Un des objectifs de l’exploitant est de limiter au maximum l’attente de l’usager à une station sans savoir à quel moment le bus arrivera. Nous serons en mesure de leur fournir, par le biais de leurs smartphones, une information ciblée et personnalisée : un touriste n’a pas les mêmes besoins qu’une personne utilisant les transports en commun tous les jours pour son travail, de même que les problématiques sont différentes en fonction que l’on soit valide ou non. Nous travaillons avec des opérateurs comme Keolis-Veolia ou la RATP pour imaginer des solutions, ainsi qu’avec des entreprises comme Embédia à Lyon qui vise à rendre la ville interactive et accessible.

 

Suivez-vous avec intérêt les solutions inventées dans certaines parties du monde ?

En Europe de l’Ouest, nous sommes globalement en avance en termes de solutions. Pour autant, nous suivons avec intérêt les systèmes de biberonnage ou recharge rapide des batteries mis en place en Chine, en Corée du Sud et aux Etats-Unis : plutôt que de recharger la batterie d’un bus durant la nuit, elle l’est à tous les arrêts, ou à un arrêt sur trois. Nous allons réaliser une expérimentation en ce sens au CEA puis avec la RATP dans un premier temps. Nous sommes en discussion avec le SYTRAL à Lyon pour également proposer une expérimentation en vraie grandeur. Mais il faut rester prudent : autant il est facile de réaliser des prototypes et des expérimentations, autant l’exploitation est bien plus difficile à réaliser. C’est un enjeu au niveau système.

 

Historiquement, depuis les années 50, Lyon a été appelée « ville des trolleybus » en raison de la réputation de l’OTL notamment, ancêtre des TCL. Que représente Lyon aujourd’hui dans les transports en commun ?

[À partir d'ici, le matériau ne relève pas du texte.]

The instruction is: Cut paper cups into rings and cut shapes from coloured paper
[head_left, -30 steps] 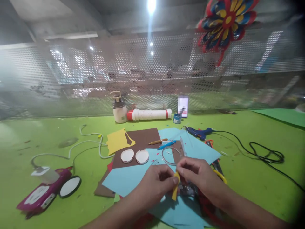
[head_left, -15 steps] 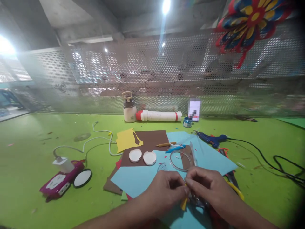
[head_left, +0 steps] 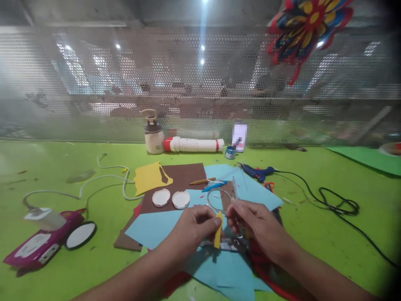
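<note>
My left hand [head_left: 200,225] pinches a small yellow paper piece [head_left: 218,234], which hangs down below the fingertips. Just to its right, my right hand [head_left: 250,217] has its fingers curled together, apart from the yellow piece; whatever they may hold is hidden. Light blue sheets [head_left: 156,228] lie under both hands. Beyond the fingers are a clear ring [head_left: 209,205], a blue pen [head_left: 214,186] and a brown pencil-like stick [head_left: 200,182]. Two round white lids [head_left: 161,197] rest left of the ring on a brown sheet [head_left: 184,169].
A cut yellow sheet [head_left: 148,177] lies at the back left. Further left are a purple power strip [head_left: 44,242], a white adapter and a round mirror-like disc [head_left: 80,235]. A blue glue gun [head_left: 257,171] trails its cord right. A spray bottle [head_left: 154,138] and white tube [head_left: 197,145] stand behind.
My hands have drawn apart: the left keeps the yellow piece, now more in sight, while the right has come away from it. The view has swung to the right.
</note>
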Demonstrator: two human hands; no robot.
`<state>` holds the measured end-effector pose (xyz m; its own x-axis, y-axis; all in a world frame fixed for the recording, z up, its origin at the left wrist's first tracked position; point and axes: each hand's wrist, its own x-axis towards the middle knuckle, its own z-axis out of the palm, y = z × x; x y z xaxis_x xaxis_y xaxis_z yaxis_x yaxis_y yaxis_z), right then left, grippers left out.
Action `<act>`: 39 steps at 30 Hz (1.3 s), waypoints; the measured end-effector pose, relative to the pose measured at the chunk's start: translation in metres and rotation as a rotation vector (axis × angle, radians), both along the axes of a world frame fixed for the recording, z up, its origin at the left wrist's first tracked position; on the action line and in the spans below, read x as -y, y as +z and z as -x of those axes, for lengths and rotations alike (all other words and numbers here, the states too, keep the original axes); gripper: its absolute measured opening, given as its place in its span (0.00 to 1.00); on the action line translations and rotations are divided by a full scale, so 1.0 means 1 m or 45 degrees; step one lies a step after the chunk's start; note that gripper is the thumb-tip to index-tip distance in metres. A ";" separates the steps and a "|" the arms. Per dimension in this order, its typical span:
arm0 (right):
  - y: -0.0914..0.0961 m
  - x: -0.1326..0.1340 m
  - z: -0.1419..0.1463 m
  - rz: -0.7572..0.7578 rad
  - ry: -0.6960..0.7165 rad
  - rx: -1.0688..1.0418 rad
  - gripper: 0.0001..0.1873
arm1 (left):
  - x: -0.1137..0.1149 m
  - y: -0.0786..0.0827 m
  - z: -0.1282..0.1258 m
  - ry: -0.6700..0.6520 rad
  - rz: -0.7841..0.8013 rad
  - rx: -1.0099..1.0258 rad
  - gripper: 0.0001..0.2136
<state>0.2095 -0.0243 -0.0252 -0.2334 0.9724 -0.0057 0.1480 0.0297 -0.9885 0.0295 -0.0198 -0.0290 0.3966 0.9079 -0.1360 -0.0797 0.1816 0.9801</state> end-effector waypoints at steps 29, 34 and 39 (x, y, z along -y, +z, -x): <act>0.000 0.013 0.007 -0.018 0.227 0.233 0.17 | 0.003 0.003 -0.001 0.134 -0.041 0.153 0.09; -0.005 0.014 0.011 0.027 0.217 0.182 0.19 | 0.004 0.002 -0.003 0.131 -0.076 0.160 0.10; -0.003 0.014 0.011 0.017 0.184 0.148 0.22 | 0.001 0.007 0.002 0.077 -0.127 0.072 0.10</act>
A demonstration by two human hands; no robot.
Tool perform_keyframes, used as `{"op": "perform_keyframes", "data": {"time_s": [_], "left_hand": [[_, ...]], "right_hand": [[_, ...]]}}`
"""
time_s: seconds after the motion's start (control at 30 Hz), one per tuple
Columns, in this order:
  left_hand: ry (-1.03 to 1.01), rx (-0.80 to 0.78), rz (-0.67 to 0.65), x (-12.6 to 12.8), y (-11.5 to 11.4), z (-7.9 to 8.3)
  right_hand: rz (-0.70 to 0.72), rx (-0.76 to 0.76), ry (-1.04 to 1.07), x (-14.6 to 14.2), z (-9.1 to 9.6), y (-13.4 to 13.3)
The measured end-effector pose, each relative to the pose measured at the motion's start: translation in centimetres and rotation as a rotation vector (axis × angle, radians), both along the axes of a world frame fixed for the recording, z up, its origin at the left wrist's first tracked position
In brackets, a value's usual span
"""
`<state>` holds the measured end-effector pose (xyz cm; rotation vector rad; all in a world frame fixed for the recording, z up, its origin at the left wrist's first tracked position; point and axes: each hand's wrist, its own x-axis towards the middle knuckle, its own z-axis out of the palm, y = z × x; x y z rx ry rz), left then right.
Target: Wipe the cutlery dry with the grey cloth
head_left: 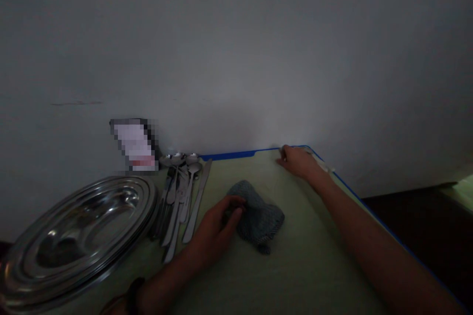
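Note:
A grey-blue knitted cloth [260, 216] lies crumpled on the pale table. My left hand [218, 226] is at its left side, with thumb and fingers curled around a bit of it. My right hand [295, 161] reaches to the table's far edge by the wall, its fingers closed. What they hold, if anything, is too small and dim to make out. To the left of my left hand lies a pile of metal cutlery, with spoons [193, 167] and a table knife [197, 202] showing. Part of the pile is in shadow.
A stack of oval metal platters [88, 226] stands at the left. Behind it a phone-like device [135, 143], its screen blurred out, leans on the wall [236, 49]. Blue edging [229, 155] runs along the table's rim. Small white scraps [325, 166] lie near the right edge.

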<state>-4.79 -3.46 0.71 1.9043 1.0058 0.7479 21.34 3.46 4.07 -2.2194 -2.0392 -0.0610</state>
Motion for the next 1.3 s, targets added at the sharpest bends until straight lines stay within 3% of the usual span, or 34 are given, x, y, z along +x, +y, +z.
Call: {"op": "perform_keyframes", "data": {"time_s": [0.1, 0.17, 0.33, 0.57, 0.67, 0.73, 0.8, 1.0, 1.3], "left_hand": [[0.019, 0.073, 0.027, -0.1, 0.0, -0.2], [0.035, 0.166, 0.056, -0.2, -0.1, -0.2], [0.104, 0.472, 0.059, -0.5, -0.5, 0.0], [0.415, 0.662, 0.203, 0.0, 0.4, 1.3], [0.865, 0.725, 0.271, -0.8, 1.1, 2.4], [1.141, 0.629, 0.340, -1.4, 1.2, 3.3], [1.280, 0.521, 0.301, -1.7, 1.1, 4.2], [1.286, 0.406, 0.262, -1.8, 1.1, 5.1], [1.277, 0.414, 0.318, -2.2, 2.2, 3.6]], "right_hand": [[0.323, 0.050, 0.169, -3.2, -0.4, -0.5], [0.465, 0.054, 0.280, -5.7, -1.4, -1.0], [0.555, 0.083, 0.265, -9.6, -4.5, -2.1], [0.754, 0.085, 0.238, -8.9, -4.1, -1.8], [0.681, 0.115, 0.208, -8.9, -4.4, -1.2], [0.593, 0.132, 0.201, -9.0, -4.7, -0.8], [0.542, 0.148, 0.197, -9.0, -4.9, -0.6], [0.510, 0.166, 0.218, -9.0, -4.8, -0.6], [0.488, 0.157, 0.256, -9.0, -4.7, -0.3]]}}
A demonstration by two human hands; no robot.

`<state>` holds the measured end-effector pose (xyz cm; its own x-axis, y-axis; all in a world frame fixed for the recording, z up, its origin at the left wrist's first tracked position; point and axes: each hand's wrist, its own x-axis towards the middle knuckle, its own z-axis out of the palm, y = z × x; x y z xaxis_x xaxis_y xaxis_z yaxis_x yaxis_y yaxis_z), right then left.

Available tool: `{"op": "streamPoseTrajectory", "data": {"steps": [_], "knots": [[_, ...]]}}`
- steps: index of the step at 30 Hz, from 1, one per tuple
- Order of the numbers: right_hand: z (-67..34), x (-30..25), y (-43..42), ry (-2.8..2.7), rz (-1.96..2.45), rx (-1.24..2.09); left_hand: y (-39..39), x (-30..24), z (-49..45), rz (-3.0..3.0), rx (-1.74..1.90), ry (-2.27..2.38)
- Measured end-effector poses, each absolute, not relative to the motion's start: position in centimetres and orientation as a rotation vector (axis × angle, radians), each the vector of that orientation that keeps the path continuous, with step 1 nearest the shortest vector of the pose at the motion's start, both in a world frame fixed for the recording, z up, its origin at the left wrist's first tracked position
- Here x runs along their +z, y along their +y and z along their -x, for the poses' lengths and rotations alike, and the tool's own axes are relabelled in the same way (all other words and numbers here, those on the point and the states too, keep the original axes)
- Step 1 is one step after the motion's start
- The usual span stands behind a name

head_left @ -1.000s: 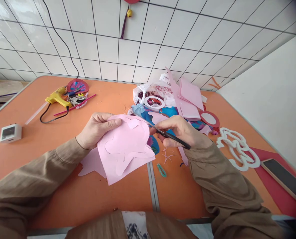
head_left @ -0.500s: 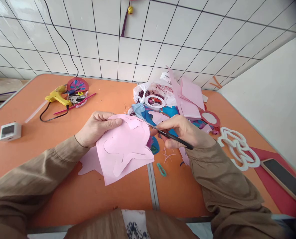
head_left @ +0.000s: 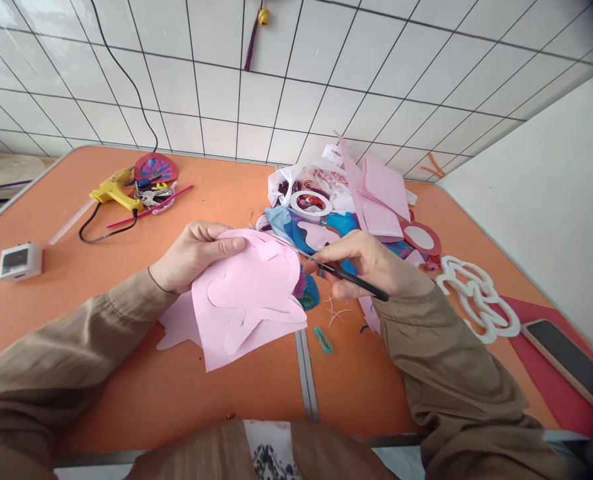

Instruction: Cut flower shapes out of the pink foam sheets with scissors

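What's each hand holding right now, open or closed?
Left hand: closed, pinching the pink sheet between thumb and fingers.
Right hand: closed around the black-handled scissors, blades at the sheet's edge.

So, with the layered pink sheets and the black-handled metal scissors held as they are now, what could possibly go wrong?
The black-handled metal scissors point toward the bare left hand, so a slip might nick it. The layered pink sheets that it pinches could shift against each other, perhaps leaving an uneven edge. The blue patterned material shows just beyond the scissors and might get caught if they dip.
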<state>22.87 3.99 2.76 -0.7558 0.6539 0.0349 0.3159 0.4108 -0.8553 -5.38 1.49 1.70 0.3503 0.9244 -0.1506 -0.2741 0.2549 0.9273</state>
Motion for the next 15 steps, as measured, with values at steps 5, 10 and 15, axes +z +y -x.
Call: {"op": "streamPoseTrajectory", "data": {"steps": [5, 10, 15], "knots": [[-22.89, 2.51, 3.94, -2.281, 0.832, 1.295, 1.52, 1.51, 5.46, -0.957, 0.954, 0.852], [-22.98, 2.48, 3.91, -2.271, 0.829, 1.308, 1.34, 1.63, 5.4, -0.96, 0.956, 0.834], [-22.74, 3.03, 3.79, -2.275, 0.827, 1.325, 1.3, 1.69, 5.4, -0.951, 0.955, 0.837]]}}
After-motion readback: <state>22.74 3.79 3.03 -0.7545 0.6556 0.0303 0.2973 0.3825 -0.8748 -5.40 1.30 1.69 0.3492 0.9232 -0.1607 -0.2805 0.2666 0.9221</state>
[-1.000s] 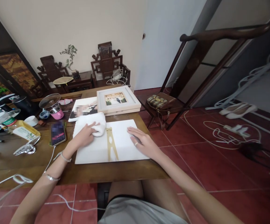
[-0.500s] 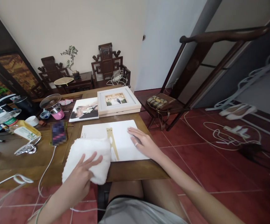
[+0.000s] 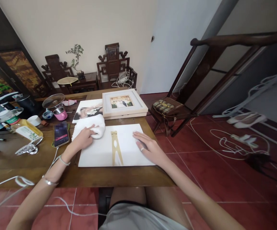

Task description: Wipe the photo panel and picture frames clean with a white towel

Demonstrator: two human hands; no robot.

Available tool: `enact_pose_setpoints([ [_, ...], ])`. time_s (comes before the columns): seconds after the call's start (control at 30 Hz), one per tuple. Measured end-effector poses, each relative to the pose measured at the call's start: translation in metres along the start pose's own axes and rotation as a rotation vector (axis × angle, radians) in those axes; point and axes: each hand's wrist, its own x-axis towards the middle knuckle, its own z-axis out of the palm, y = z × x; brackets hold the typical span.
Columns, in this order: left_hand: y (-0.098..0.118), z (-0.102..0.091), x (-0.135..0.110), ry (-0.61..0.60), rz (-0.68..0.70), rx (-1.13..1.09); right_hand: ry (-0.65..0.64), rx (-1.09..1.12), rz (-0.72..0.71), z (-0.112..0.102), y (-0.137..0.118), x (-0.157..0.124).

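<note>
A white board [image 3: 100, 150] with a tan long-legged cat figure [image 3: 116, 150] lies flat near the table's front edge. My left hand [image 3: 87, 135] presses on a fluffy white towel [image 3: 97, 124], fingers bent into its folds. The towel covers the board's far left corner and reaches the lower edge of a photo print [image 3: 80, 110] behind it. On the board's right side rests my right hand [image 3: 148, 147], flat with its fingers stretched out and a ring on one of them. Nothing is held in it.
A pale framed picture [image 3: 124, 103] lies behind the board. To the left are a phone [image 3: 61, 134], a clear hair clip [image 3: 29, 148], a bottle of yellow liquid [image 3: 29, 130] and a pink cup [image 3: 60, 114]. A wooden chair [image 3: 188, 76] with a bag [image 3: 165, 106] stands right.
My left hand has pushed the towel away from me, from the board's near left to its far left corner, uncovering the near left part. My right hand stays in place.
</note>
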Motion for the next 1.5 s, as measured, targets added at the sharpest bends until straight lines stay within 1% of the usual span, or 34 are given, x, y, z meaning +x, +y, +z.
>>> enact_pose_setpoints([
  [0.1,0.015,0.005,-0.031,0.020,-0.001,-0.004,0.002,-0.005,-0.002,0.000,0.000,0.000],
  [0.23,0.046,0.013,-0.090,0.020,0.039,-0.003,0.003,-0.010,-0.004,0.000,0.000,0.000],
  [0.33,0.066,0.019,-0.132,0.041,0.110,-0.006,0.003,-0.015,-0.004,0.000,0.000,0.000],
  [0.4,0.073,0.021,-0.149,0.044,0.148,-0.018,0.003,-0.019,-0.006,0.000,0.000,0.000],
  [0.43,0.075,0.022,-0.154,0.037,0.159,-0.024,0.003,-0.022,-0.007,0.000,0.000,0.000],
  [0.5,0.074,0.020,-0.153,0.010,0.167,-0.035,0.004,-0.026,-0.007,0.001,0.000,0.000],
  [0.57,0.068,0.016,-0.140,-0.031,0.153,-0.039,0.002,-0.030,-0.007,0.001,0.000,0.000],
  [0.63,0.060,0.011,-0.118,-0.068,0.125,-0.044,-0.004,-0.035,-0.006,0.001,0.000,0.000],
  [0.7,0.049,0.008,-0.089,-0.072,0.094,-0.051,-0.008,-0.038,-0.005,0.000,0.000,0.000],
  [0.83,0.025,0.008,-0.031,0.008,0.031,-0.032,-0.007,-0.035,-0.002,0.000,0.000,-0.001],
  [0.9,0.018,0.009,-0.014,0.045,0.018,-0.018,-0.005,-0.029,0.001,0.000,0.001,-0.001],
  [0.93,0.017,0.009,-0.011,0.054,0.015,-0.012,-0.003,-0.025,0.002,0.000,0.001,0.000],
  [0.97,0.019,0.010,-0.011,0.057,0.009,-0.008,0.000,-0.022,0.004,0.000,0.001,0.000],
  [1.03,0.030,0.012,-0.021,0.039,0.007,-0.003,0.001,-0.016,0.008,0.000,0.001,0.000],
  [1.13,0.060,0.020,-0.056,-0.020,0.043,-0.008,0.000,-0.005,0.009,0.000,-0.001,0.001],
  [1.2,0.080,0.025,-0.084,-0.035,0.105,-0.005,0.003,0.004,0.009,0.000,-0.001,0.001],
  [1.27,0.093,0.028,-0.105,-0.054,0.140,0.013,0.006,0.011,0.010,0.000,-0.002,0.001],
  [1.3,0.096,0.028,-0.112,-0.070,0.152,0.020,0.008,0.014,0.011,0.000,-0.001,0.000],
  [1.33,0.097,0.026,-0.116,-0.089,0.161,0.024,0.010,0.018,0.011,0.000,-0.001,0.000],
  [1.4,0.095,0.021,-0.116,-0.127,0.169,0.020,0.015,0.026,0.014,0.000,-0.001,0.000],
  [1.5,0.085,0.013,-0.097,-0.146,0.154,0.002,0.015,0.033,0.015,0.000,0.000,0.000],
])
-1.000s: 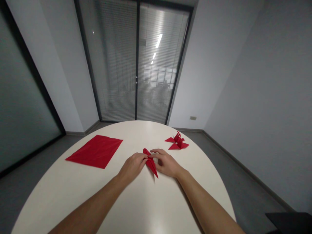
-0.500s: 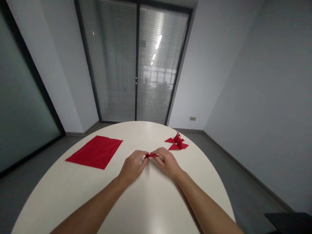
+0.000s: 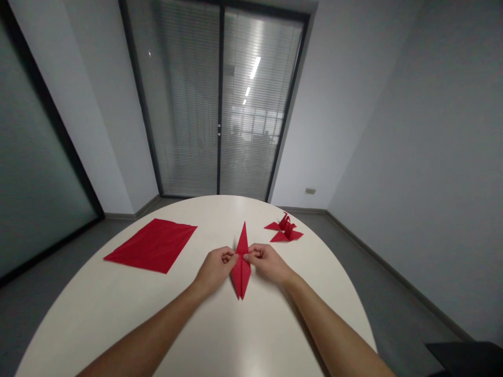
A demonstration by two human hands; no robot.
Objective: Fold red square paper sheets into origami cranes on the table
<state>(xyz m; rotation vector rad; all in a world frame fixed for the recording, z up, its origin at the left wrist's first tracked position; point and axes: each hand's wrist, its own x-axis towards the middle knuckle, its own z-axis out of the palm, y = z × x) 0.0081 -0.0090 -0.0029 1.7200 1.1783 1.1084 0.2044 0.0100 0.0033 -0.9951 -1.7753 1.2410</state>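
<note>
A folded red paper [image 3: 241,275], long and diamond-shaped, is held between my two hands over the middle of the white table [image 3: 204,335]. One point faces away from me; the near end is split into two narrow points by a centre slit. My left hand [image 3: 215,268] pinches its left edge at mid-length between thumb and curled fingers. On the opposite edge, my right hand [image 3: 269,263] pinches it the same way, thumb on top.
Red sheets of paper [image 3: 153,246] lie flat at the left of the round table. Folded red paper cranes [image 3: 286,233] rest at the far right. Beyond the table stands a glass partition [image 3: 192,115] with blinds. A dark object [image 3: 467,356] shows at the lower right.
The folded red paper was seen nearly edge-on as a thin strip between my fingers. Now it is turned with its broad face toward me, its length pointing away. Both hands stay in nearly the same place.
</note>
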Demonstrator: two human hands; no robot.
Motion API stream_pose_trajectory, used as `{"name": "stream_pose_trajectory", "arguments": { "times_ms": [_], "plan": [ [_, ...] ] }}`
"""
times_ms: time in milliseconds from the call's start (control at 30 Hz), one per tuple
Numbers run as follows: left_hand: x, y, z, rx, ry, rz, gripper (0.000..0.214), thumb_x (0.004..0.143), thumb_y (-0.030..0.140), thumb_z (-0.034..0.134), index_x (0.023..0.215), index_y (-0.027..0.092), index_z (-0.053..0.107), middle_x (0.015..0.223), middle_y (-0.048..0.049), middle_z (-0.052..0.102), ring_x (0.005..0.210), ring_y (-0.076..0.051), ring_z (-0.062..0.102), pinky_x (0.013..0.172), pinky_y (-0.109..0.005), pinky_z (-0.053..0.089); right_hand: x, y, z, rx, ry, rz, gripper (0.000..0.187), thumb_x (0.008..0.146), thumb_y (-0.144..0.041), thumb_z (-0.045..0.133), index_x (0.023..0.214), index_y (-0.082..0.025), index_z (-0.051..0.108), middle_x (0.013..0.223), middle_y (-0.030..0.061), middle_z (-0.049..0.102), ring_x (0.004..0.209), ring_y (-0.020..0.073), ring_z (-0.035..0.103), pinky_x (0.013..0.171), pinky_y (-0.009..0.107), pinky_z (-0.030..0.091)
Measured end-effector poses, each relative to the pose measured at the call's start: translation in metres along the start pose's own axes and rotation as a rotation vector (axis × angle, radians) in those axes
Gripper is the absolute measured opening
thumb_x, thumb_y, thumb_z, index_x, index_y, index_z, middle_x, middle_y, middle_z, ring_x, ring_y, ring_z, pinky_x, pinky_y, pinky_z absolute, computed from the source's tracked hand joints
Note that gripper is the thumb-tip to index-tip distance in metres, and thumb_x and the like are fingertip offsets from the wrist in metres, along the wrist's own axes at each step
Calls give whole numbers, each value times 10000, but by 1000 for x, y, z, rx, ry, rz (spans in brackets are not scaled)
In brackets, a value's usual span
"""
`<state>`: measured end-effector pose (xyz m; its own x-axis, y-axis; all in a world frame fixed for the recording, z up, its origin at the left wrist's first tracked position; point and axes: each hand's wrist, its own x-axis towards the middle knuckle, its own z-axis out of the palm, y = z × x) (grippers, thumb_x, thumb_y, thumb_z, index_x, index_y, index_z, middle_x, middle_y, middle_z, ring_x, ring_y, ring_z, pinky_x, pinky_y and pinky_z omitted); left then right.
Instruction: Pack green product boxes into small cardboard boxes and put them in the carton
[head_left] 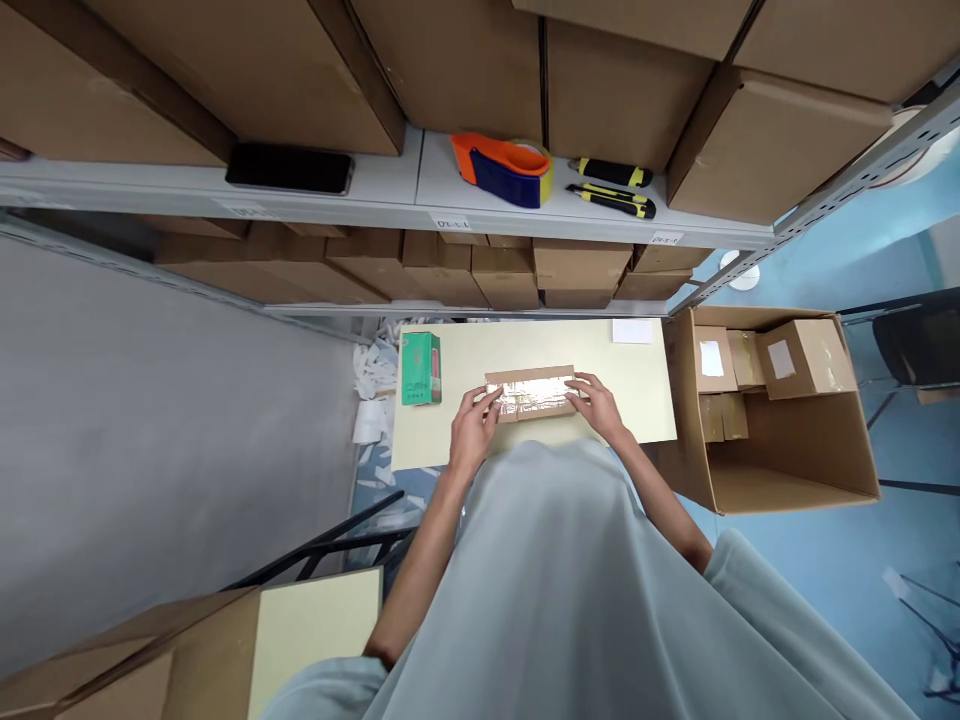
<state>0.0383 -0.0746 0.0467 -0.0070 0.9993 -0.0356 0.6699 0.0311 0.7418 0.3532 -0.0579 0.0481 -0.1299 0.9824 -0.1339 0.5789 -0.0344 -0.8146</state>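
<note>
Grey metal shelving [390, 215] stands at twelve o'clock beyond my pale-yellow rectangular table [517, 345]. Over its middle is a flat brown cardboard box [536, 390], shiny-taped, my left hand [474, 430] gripping its nine-o'clock end, my right hand [602, 408] its three-o'clock end, fingers bent.

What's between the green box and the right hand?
Going right from the green box: some tabletop, the left hand, then the taped cardboard box, whose right end the right hand touches. Head view shows it.
</note>
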Motion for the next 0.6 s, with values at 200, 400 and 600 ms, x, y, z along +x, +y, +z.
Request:
{"name": "stream_pose_trajectory", "arguments": {
  "times_ms": [200, 400, 600],
  "plan": [
    [4, 4, 8, 67, -37, 47, 368, 1137, 348, 582, 1394, 263, 832, 1524, -122, 696, 1058, -231, 805, 984, -374, 673, 1, 3, -9, -79, 31, 12, 274, 1121, -397, 684, 1285, -298, 881, 1491, 100, 726, 1138, 251, 818, 1068, 411, 686],
    [16, 4, 6, 100, -69, 69, 399, 1132, 351, 529, 1380, 269, 831, 1508, -116, 718, 1109, -280, 807, 1045, -411, 649, 14, -2, -11, -131, -10, 11, 260, 1095, -363, 694, 1280, -291, 862, 1403, 101, 731, 1095, 256, 815, 1100, 430, 640],
    [34, 2, 0, 58, -66, 40, 393, 1105, 345, 505, 1321, 279, 827, 1480, -112, 717, 1226, -314, 787, 1048, -420, 642, 30, -6, -9, -68, 18, -2, 223, 1047, -350, 710, 1201, -269, 848, 1283, 103, 742, 1068, 275, 813, 1072, 469, 652]
  ]
}}
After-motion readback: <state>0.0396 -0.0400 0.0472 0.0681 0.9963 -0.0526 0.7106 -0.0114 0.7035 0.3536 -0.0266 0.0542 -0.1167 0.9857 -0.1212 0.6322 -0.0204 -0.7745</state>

Lyon est un exemple européen, voire mondial, de transports collectifs de personnes. Premièrement parce que nous utilisons des modes très économes en carburants. Avec l’ensemble des transports en commun, métro, tramway, trolleybus et bus, la part de l’électricité atteint 70%. Deuxièmement, le maillage du réseau est excellent, tous les modes de transport sont utilisés, métros pour les transports sur des grands axes, tramways, trolleybus qui comblent le créneau entre tramways et bus, et bus. Le bus à haut niveau de service est parfois appelé avec condescendance « tramway du pauvre », alors que c’est plutôt un « tramway malin », bien plus économique pour la collectivité qu’un tramway avec un rapport de coût de un à dix. Lyon est enfin considérée comme exemplaire en matière d’intermodalité.